Sullen skies do not rain on Shah’s parade

Starting with a cry of Bharat Mata Ki Jai, BJP president dwells on nationalism and migrant issue during his whistle-stop tour of Assam.

April 06, 2016 12:51 am | Updated 12:51 am IST - GUWAHATI:

HIGH HOPES: BJP president Amit Shah and party leader Sarbananda Sonowal in Assam on Tuesday. Photo:"PTI

HIGH HOPES: BJP president Amit Shah and party leader Sarbananda Sonowal in Assam on Tuesday. Photo:"PTI

A day after Assam saw heavy voting in the first phase of polling for the Assembly elections, BJP president Amit Shah arrived in rainy Nalabari for an extended campaign pitch for the second round on April 11. Lower Assam is not as good a hunting ground for the BJP as Upper Assam, but hopes are up because of the high polling percentage.

As his chopper lands, Mr. Shah looks up at the ominous sky, and asks his party’s chief ministerial candidate, Sarbananda Sonowal, rather worriedly, “It looks like it will pour; I hope people don’t stay away because of that?”

At the Nalbari college ground, a sea of red awaits him, not a good sight for the chief of the saffron party, but the sight of a sizeable crowd holding their red-coloured chairs over their head as shelter from rain pouring now does cheer up Mr. Shah. He instructs that pictures of this must be taken and sent to the BJP’s social media team.

His speech, which was varied in his next three public meetings only for certain hyper local references, begins with a cry of Bharat Mata Ki Ji , as the debate on nationalism, conflated with the issue of Assamese identity, is the party’s calling card. “Say it loudly enough so that Rahul Gandhi in Delhi can hear you,” he says. “We all know that [Assam Chief Minister] Tarun Gogoi and Badruddin Ajmal (chief of All India United Democratic Front) may oppose each other in public, but are prepared to join hands in private and maybe after the elections. We will not allow this to happen,” he says in Nalbari, Dharmapur, Mangaldai and Palashbari, the spots that he hits on his campaign trail.

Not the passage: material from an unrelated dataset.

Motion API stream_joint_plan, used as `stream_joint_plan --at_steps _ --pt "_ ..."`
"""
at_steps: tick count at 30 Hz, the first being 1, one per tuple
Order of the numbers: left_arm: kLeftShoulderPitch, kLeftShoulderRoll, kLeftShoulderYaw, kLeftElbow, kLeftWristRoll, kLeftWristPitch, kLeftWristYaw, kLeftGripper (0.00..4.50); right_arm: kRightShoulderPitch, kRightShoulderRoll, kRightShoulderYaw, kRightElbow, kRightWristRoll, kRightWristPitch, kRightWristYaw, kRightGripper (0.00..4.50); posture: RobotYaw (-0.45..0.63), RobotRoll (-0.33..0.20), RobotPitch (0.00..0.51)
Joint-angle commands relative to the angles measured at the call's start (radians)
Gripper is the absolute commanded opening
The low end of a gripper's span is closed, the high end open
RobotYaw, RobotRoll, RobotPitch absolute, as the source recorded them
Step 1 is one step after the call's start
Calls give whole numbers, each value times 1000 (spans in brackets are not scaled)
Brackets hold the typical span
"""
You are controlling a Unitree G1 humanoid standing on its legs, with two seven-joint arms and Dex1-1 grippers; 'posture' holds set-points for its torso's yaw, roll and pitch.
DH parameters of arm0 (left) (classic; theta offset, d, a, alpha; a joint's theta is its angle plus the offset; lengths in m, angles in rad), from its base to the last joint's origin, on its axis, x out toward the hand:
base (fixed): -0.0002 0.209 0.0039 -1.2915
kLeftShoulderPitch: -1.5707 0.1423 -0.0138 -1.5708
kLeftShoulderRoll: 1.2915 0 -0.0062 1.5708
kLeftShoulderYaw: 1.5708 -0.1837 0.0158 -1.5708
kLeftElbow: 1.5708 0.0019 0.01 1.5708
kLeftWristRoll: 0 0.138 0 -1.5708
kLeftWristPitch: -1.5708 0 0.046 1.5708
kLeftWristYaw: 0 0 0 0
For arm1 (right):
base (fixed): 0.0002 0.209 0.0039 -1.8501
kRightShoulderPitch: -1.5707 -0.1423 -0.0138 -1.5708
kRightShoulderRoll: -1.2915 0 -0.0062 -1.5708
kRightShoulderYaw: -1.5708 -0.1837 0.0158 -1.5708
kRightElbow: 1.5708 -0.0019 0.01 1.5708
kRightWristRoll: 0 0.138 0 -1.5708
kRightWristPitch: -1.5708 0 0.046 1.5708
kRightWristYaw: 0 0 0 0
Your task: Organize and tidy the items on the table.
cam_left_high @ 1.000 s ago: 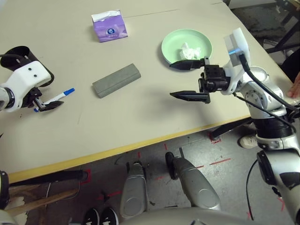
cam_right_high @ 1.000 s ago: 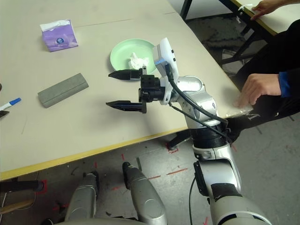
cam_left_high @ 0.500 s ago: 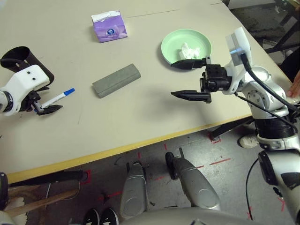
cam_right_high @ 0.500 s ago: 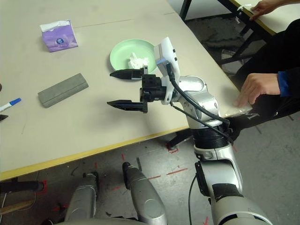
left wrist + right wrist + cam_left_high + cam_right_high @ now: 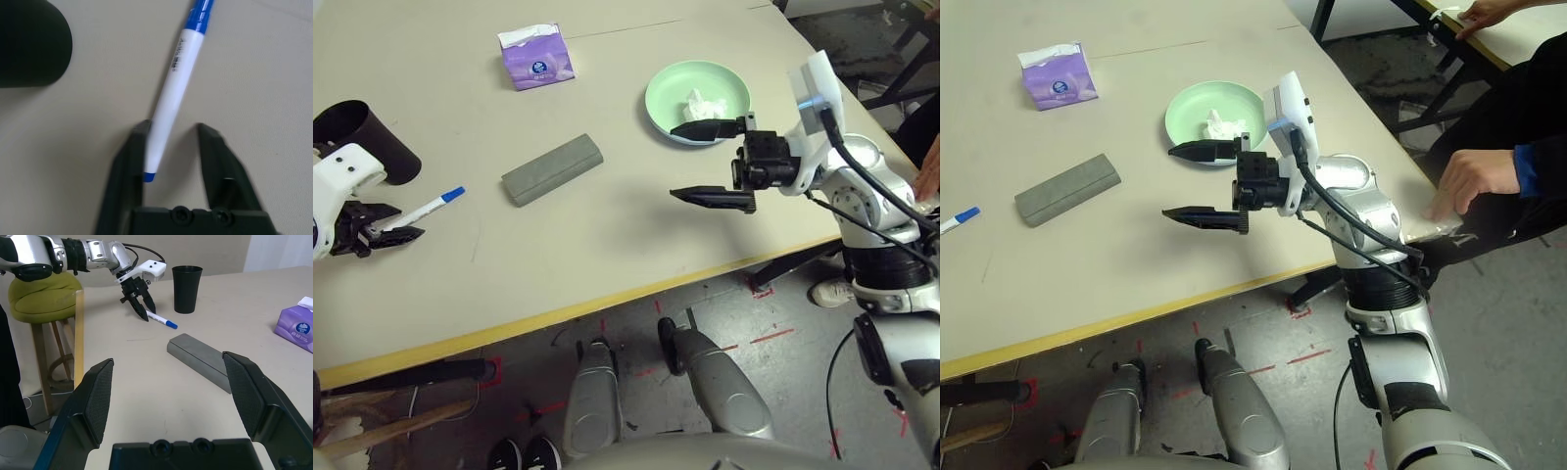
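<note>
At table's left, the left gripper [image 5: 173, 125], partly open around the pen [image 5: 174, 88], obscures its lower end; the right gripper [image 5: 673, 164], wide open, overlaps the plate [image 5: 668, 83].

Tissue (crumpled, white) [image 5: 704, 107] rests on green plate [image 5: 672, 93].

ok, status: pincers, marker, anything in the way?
Left pincer open around blue-capped marker, gap remaining on one side. Right pincer open, empty. Black cup stands near left pincer, clear of marker.
</note>
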Motion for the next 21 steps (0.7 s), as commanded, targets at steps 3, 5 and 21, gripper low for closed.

He makes a special reference of the fact that Alaka Desai Sarma, former Asom Gana Parishad MLA from Nalbari, is present on the dais. “We all know the sacrifices her husband made for the cause of Assam,” he says. Ms. Sarma’s husband, former AGP leader Nagendra Sarma, was gunned down by ULFA militants a few years ago.

The other theme he repeats is that this is a referendum on Tarun Gogoi’s 15-year rule and not the NDA government. “Sonia Gandhi ji said in one of her rallies that Modi ji ’s government must explain its record. I want to tell her that these are Assembly polls, not for Lok Sabha, we will present our record in 2019 when the nation will judge us; now it is Assam’s turn to judge Tarun Gogoi,” he says.

In Dharmapur, he makes a special mention of the fact it is the site of Billeshwara Devalaya, an important Shaiviite shrine. Later, he tells this correspondent that the area was an important centre for astrology, spreading onwards to Darbhanga in Bihar. “Arjuna [one of the Pandavas] on his way to Manipur was waylaid by floods, and spent some time here,” he said.

Asked if the localisation of the election, fewer rallies by Prime Minister Narendra Modi and announcing Mr. Sonowal as the chief ministerial candidate were a reaction to the loss in Bihar, his answer is characteristically pugnacious. “You people [the media] think every election has to be fought with one strategy, because you all don’t contest polls. Every election is different and we strategise differently,” he says.

In Dharmapur and Palashbari, crowds thong the route to the venue, waving at Mr. Shah and Mr. Sonowal. “They want to see you, wave to them,” he instructs Mr. Sonowal and the local candidate travelling with him. His parting instructions to cadre, “It’s raining nowadays, make sure our voters manage to come out on polling day.”